В ту ночь он разыскивал пуговицу от рубашки. Заглядывал во все мыслимые и немыслимые уголки, сновал при свете ночника туда-сюда, зная уже, что в ящик со швейными принадлежностями залезать нет нужды, в нем только бумага для писем да чашка с отбитой ручкой, которую давно пора бы приклеить. Я приподнялась, села на постели и стала за ним следить, он ничего не замечал, продолжая ходить взад и вперед. Лица матери я не видела, только обнаженные плечи и спину, они были очень красивы, и даже во сне от них исходило ощущение удовлетворенности. О сексуальной жизни я знала мало, но уже тогда чувствовала, что ночью люди могут доставлять друг другу какое-то особое наслаждение, более сильное и яркое, чем любые дневные огорчения. Бланка спала, видна была лишь часть ее щеки.

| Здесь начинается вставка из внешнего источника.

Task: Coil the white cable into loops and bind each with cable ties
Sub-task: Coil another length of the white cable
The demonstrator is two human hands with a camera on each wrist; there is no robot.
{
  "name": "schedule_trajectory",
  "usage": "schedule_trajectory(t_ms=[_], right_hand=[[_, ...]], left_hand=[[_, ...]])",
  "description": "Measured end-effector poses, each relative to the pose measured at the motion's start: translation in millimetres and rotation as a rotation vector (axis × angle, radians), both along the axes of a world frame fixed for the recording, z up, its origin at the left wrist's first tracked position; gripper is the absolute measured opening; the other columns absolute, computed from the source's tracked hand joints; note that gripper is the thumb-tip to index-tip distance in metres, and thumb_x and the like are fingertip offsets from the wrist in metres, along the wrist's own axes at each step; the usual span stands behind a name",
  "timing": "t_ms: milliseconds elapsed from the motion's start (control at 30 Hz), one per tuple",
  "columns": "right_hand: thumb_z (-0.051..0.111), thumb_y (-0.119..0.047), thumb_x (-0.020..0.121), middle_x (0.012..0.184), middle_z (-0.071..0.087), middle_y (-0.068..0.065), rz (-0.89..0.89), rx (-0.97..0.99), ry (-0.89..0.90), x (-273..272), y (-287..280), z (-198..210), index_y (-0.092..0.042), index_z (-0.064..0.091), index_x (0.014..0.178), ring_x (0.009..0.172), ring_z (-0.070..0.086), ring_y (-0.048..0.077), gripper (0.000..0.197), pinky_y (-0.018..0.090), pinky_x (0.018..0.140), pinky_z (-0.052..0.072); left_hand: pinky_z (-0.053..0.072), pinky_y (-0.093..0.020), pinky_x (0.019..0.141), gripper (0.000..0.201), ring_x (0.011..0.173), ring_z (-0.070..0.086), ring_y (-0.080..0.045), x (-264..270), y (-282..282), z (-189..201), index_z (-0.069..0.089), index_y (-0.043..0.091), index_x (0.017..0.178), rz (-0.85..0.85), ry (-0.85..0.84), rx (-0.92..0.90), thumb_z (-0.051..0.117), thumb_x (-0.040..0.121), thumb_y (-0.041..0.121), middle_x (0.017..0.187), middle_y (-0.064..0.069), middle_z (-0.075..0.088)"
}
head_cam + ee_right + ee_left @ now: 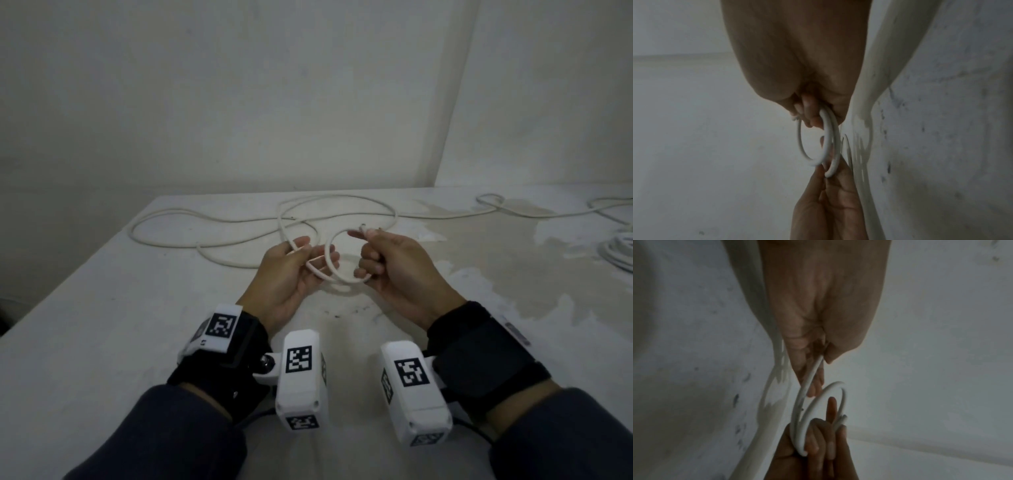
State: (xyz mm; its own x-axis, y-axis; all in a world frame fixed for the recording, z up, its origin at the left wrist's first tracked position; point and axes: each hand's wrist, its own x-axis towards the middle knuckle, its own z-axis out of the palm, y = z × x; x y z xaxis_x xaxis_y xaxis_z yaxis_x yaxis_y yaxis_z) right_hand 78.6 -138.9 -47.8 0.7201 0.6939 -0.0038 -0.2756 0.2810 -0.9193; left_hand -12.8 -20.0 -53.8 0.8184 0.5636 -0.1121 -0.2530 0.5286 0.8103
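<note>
Dim, flat, greyish light throughout; both wrist views are soft, noisy and stretched toward the edges.

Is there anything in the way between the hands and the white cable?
Nothing visible. The left hand and the right hand both already hold the white cable, with a small loop hanging between them above the table. The rest of the cable lies loose behind.

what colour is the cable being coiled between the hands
White. The cable, held by the left hand and right hand, shows best in the head view.
</note>
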Motion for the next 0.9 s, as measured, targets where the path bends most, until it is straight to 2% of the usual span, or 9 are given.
schedule_trajectory(t_ms=[100, 200, 300, 433, 533, 700, 733, 800, 900], right_hand=[[0.047, -0.012, 0.099, 0.057, 0.034, -0.002, -0.006, -0.112, -0.14, -1.2, -0.7, 1.2, -0.007, 0.057, 0.1, 0.044, 0.032, 0.007, 0.011, 0.02, 0.044, 0.036], [0.051, -0.011, 0.097, 0.056, 0.042, -0.002, 0.005, -0.186, -0.244, 0.3, -5.5, 2.2, -0.01, 0.05, 0.09, 0.047, 0.035, 0.009, 0.007, 0.021, 0.045, 0.035], [0.054, -0.01, 0.096, 0.05, 0.045, -0.005, 0.055, -0.223, -0.348, -0.1, -9.5, 3.7, -0.011, 0.051, 0.084, 0.045, 0.036, 0.008, 0.012, 0.022, 0.045, 0.035], [0.054, -0.009, 0.096, 0.047, 0.047, -0.009, 0.075, -0.225, -0.397, -2.6, -10.4, 5.7, -0.012, 0.05, 0.081, 0.048, 0.038, 0.009, 0.015, 0.022, 0.046, 0.035], [0.057, -0.013, 0.095, 0.051, 0.048, -0.006, 0.073, -0.21, -0.407, -3.8, -9.9, 7.3, -0.015, 0.047, 0.09, 0.05, 0.039, 0.011, 0.011, 0.024, 0.047, 0.037], [0.058, -0.023, 0.095, 0.061, 0.044, 0.01, 0.122, -0.207, -0.612, -5.0, -15.1, 9.2, -0.044, 0.033, 0.127, 0.051, 0.043, 0.015, 0.046, 0.025, 0.051, 0.044], [0.057, -0.024, 0.095, 0.06, 0.047, 0.011, 0.128, -0.217, -0.649, -4.6, -15.4, 9.0, -0.045, 0.033, 0.133, 0.052, 0.045, 0.016, 0.05, 0.026, 0.054, 0.046], [0.057, -0.022, 0.095, 0.06, 0.057, 0.006, 0.098, -0.237, -0.674, -2.5, -13.8, 7.5, -0.035, 0.04, 0.137, 0.052, 0.051, 0.013, 0.047, 0.026, 0.058, 0.048], [0.064, -0.015, 0.091, 0.069, 0.067, 0.005, 0.047, -0.264, -0.693, 0.5, -12.5, 6.2, -0.024, 0.046, 0.13, 0.057, 0.058, 0.012, 0.044, 0.028, 0.062, 0.051]], left_hand=[[0.06, -0.03, 0.065, 0.027, 0.073, 0.071, -0.022, -2.3, -5.5, 2.1, 0.048, 0.0, 0.127, -0.062, 0.035, 0.158, 0.04, 0.101, 0.005, 0.094, -0.019, 0.07], [0.055, -0.026, 0.058, 0.028, 0.058, 0.062, -0.014, -2.5, -8.5, 2.6, 0.052, 0.003, 0.125, -0.11, 0.08, 0.297, 0.039, 0.102, 0.014, 0.077, -0.008, 0.07], [0.047, -0.024, 0.051, 0.032, 0.047, 0.044, -0.009, -0.7, -13.0, 1.7, 0.054, -0.001, 0.123, -0.158, 0.09, 0.37, 0.038, 0.103, 0.018, 0.065, -0.003, 0.056], [0.039, -0.021, 0.048, 0.029, 0.044, 0.03, -0.006, 0.3, -18.1, 5.3, 0.064, 0.008, 0.101, -0.2, 0.128, 0.544, 0.038, 0.103, 0.022, 0.058, 0.003, 0.038], [0.036, -0.02, 0.045, 0.029, 0.045, 0.028, -0.007, -0.7, -19.8, 9.3, 0.064, 0.009, 0.091, -0.17, 0.138, 0.597, 0.043, 0.101, 0.026, 0.053, 0.007, 0.032], [0.035, -0.019, 0.044, 0.033, 0.044, 0.031, -0.006, -1.0, -19.7, 9.6, 0.059, 0.013, 0.074, -0.122, 0.158, 0.719, 0.045, 0.101, 0.024, 0.05, 0.01, 0.035], [0.035, -0.02, 0.045, 0.033, 0.044, 0.033, -0.005, -0.6, -19.3, 9.2, 0.059, 0.013, 0.074, -0.106, 0.173, 0.764, 0.044, 0.101, 0.025, 0.051, 0.009, 0.037], [0.038, -0.021, 0.048, 0.035, 0.046, 0.036, -0.005, 0.5, -19.6, 8.9, 0.057, 0.016, 0.071, -0.061, 0.208, 0.869, 0.043, 0.101, 0.027, 0.055, 0.006, 0.04], [0.039, -0.024, 0.05, 0.036, 0.046, 0.039, -0.005, 1.8, -21.1, 10.1, 0.054, 0.017, 0.07, -0.004, 0.223, 0.931, 0.042, 0.101, 0.028, 0.058, 0.005, 0.043]])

Не знаю, почему я вдруг испытала к отцу такое глубокое сострадание и такую любовь, какой не чувствовала за всю мою жизнь и не чувствую даже теперь, когда знаю, чем и как он живет и что может значить для него наступившая слепота. Наверное, оттого, что была ночь и тишина, я угадала, как ему, в сущности, одиноко и какие тяжкие мысли бродят в его бессильно опущенной голове.

– Пуговицы на кухне, – наконец шепнула я, когда он снова принялся обшаривать спальню и еще раз до дна обследовать все ящики; у меня сжалось сердце, ведь я знала, как много он работает и как уже, должно быть, устал. – На кухне, в чашке от весов.